**What to do**
Output, without any change, the listing below from its opening line up to and including the line with "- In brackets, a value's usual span".

**Provided data**
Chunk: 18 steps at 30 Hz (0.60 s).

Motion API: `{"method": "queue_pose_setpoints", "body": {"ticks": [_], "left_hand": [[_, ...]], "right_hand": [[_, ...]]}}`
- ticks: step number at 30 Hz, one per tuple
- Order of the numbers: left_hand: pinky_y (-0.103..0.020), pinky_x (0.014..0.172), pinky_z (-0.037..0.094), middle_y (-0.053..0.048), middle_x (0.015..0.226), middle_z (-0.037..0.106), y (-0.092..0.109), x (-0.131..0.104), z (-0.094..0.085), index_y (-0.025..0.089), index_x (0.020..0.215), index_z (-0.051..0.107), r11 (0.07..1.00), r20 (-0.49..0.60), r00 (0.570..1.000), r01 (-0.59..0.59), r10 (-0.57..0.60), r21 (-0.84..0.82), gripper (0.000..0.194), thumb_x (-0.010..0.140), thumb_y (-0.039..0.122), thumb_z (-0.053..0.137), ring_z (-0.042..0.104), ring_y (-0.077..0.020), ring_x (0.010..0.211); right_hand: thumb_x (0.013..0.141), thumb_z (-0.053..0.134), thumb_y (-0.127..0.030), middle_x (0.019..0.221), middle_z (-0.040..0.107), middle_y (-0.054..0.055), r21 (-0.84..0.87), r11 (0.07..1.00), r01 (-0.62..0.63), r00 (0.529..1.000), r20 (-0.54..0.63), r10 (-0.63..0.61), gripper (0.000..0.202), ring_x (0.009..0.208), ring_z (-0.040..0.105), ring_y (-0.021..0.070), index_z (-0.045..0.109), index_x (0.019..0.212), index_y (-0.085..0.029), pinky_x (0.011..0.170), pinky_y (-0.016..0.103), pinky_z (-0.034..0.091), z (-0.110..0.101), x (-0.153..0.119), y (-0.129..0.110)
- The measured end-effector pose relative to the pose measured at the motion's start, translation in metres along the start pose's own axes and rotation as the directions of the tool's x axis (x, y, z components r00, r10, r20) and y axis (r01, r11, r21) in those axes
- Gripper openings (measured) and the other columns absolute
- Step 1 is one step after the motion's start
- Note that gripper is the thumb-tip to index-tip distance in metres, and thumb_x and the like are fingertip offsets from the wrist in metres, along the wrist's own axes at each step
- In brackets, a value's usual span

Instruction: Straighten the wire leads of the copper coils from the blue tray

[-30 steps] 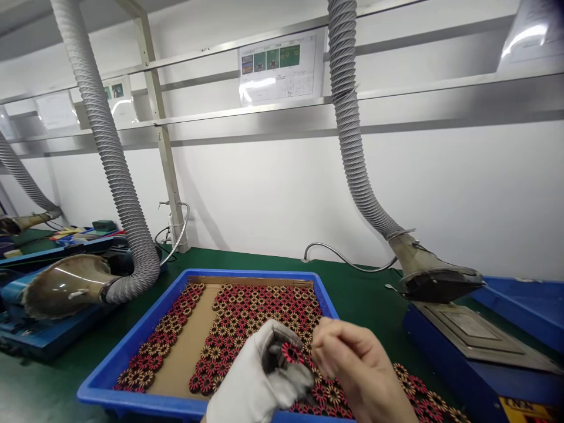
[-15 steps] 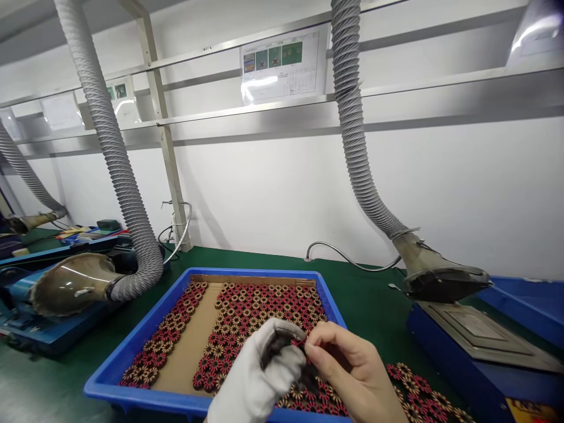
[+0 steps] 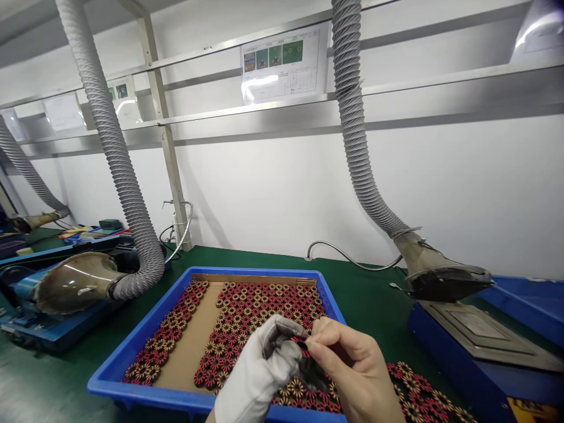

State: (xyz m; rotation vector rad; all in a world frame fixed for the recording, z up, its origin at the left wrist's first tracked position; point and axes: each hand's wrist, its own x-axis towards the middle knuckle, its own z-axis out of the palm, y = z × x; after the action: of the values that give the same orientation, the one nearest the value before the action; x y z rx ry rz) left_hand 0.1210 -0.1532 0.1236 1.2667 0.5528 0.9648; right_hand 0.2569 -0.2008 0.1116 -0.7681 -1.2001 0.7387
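Observation:
Above the near right part of the blue tray, my left hand wears a white glove with darkened fingertips. Its fingers are closed around a small red-wound stator, which is mostly hidden. My right hand is bare, with thumb and forefinger pinched at the stator's edge; whether they grip the core or a wire end, I cannot tell. Beneath my hands, rows of small ring-shaped stators, some wound in red and others in copper colour, lie flat in the tray.
More stators lie on the green bench right of the tray. A blue machine with a metal plate stands at right under a hose nozzle. Another hose nozzle sits at left. Bare cardboard shows inside the tray.
My hands stay together over the tray. The left fingers have shifted slightly and dark fingertips now show lower down; the right hand is turned a little. The camera view has moved marginally.

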Motion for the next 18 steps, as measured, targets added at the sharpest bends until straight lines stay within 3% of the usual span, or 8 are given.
{"method": "queue_pose_setpoints", "body": {"ticks": [5,11,18], "left_hand": [[-0.024,0.058,0.034,0.002,0.067,0.052,0.004,-0.003,0.002,0.015,0.079,0.064,1.0,0.006,1.0,0.023,-0.023,0.019,0.056,0.06,0.065,0.08,0.04,-0.0097,0.06],[-0.023,0.055,0.032,0.004,0.063,0.047,0.008,-0.006,0.002,0.016,0.077,0.063,0.999,-0.018,0.999,0.033,-0.032,0.027,0.054,0.06,0.065,0.079,0.036,-0.0088,0.058],[-0.025,0.058,0.039,0.002,0.067,0.051,0.003,-0.005,0.0,0.015,0.084,0.062,0.998,0.021,0.998,0.055,-0.056,0.019,0.058,0.064,0.067,0.076,0.044,-0.0103,0.059]], "right_hand": [[0.083,0.073,-0.043,0.062,0.05,-0.001,0.044,0.993,-0.111,0.992,-0.049,0.113,0.03,0.057,0.039,0.014,0.067,0.067,-0.018,0.052,0.026,0.029,0.007,0.0,-0.006],[0.084,0.073,-0.041,0.061,0.045,-0.002,0.069,0.997,-0.044,0.997,-0.056,0.048,0.033,0.057,0.038,0.0135,0.06,0.063,-0.019,0.053,0.026,0.03,0.013,-0.003,-0.005],[0.084,0.073,-0.041,0.06,0.046,-0.003,0.146,0.987,-0.068,0.988,-0.13,0.087,0.03,0.057,0.038,0.0127,0.061,0.067,-0.019,0.054,0.025,0.03,0.015,-0.002,-0.001]]}}
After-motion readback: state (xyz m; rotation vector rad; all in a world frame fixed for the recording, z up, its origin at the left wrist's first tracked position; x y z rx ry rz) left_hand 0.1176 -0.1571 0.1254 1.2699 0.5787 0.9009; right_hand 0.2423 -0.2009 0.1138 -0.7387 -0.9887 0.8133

**Output of the exercise**
Chunk: 18 steps at 30 Hz (0.60 s).

Motion API: `{"method": "queue_pose_setpoints", "body": {"ticks": [_], "left_hand": [[_, ...]], "right_hand": [[_, ...]]}}`
- ticks: step number at 30 Hz, one per tuple
- Order of the numbers: left_hand: pinky_y (-0.103..0.020), pinky_x (0.014..0.172), pinky_z (-0.037..0.094), middle_y (-0.053..0.048), middle_x (0.015..0.226), middle_z (-0.037..0.106), y (-0.092..0.109), x (-0.131..0.104), z (-0.094..0.085), index_y (-0.025..0.089), index_x (0.020..0.215), index_z (-0.051..0.107), r11 (0.07..1.00), r20 (-0.49..0.60), r00 (0.570..1.000), r01 (-0.59..0.59), r10 (-0.57..0.60), r21 (-0.84..0.82), gripper (0.000..0.194), thumb_x (-0.010..0.140), thumb_y (-0.039..0.122), thumb_z (-0.053..0.137), ring_z (-0.042..0.104), ring_y (-0.077..0.020), ring_x (0.010..0.211); right_hand: thumb_x (0.013..0.141), thumb_z (-0.053..0.134), thumb_y (-0.127..0.030), middle_x (0.019..0.221), middle_z (-0.040..0.107), middle_y (-0.054..0.055), r21 (-0.84..0.87), r11 (0.07..1.00), r01 (-0.62..0.63), r00 (0.529..1.000), r20 (-0.54..0.63), r10 (-0.63..0.61), gripper (0.000..0.202), ring_x (0.009..0.208), ring_z (-0.040..0.105), ring_y (-0.021..0.070), index_z (-0.045..0.109), index_x (0.019..0.212), index_y (-0.085..0.029), pinky_x (0.011..0.170), pinky_y (-0.016..0.103), pinky_z (-0.034..0.091), z (-0.110..0.101), x (-0.153..0.119), y (-0.129..0.110)
- The measured end-effector pose relative to the pose measured at the motion's start, translation in metres along the start pose's own axes and rotation as the directions of the tool's x axis (x, y, z components r00, r10, r20) and y axis (r01, r11, r21) in those axes
- Gripper openings (measured) and the other columns absolute
- Step 1 is one step after the motion's start
- Note that gripper is the thumb-tip to index-tip distance in metres, and thumb_x and the like are fingertip offsets from the wrist in metres, along the wrist's own axes at each step
- In brackets, a value's usual span

The response to the exercise is now complete.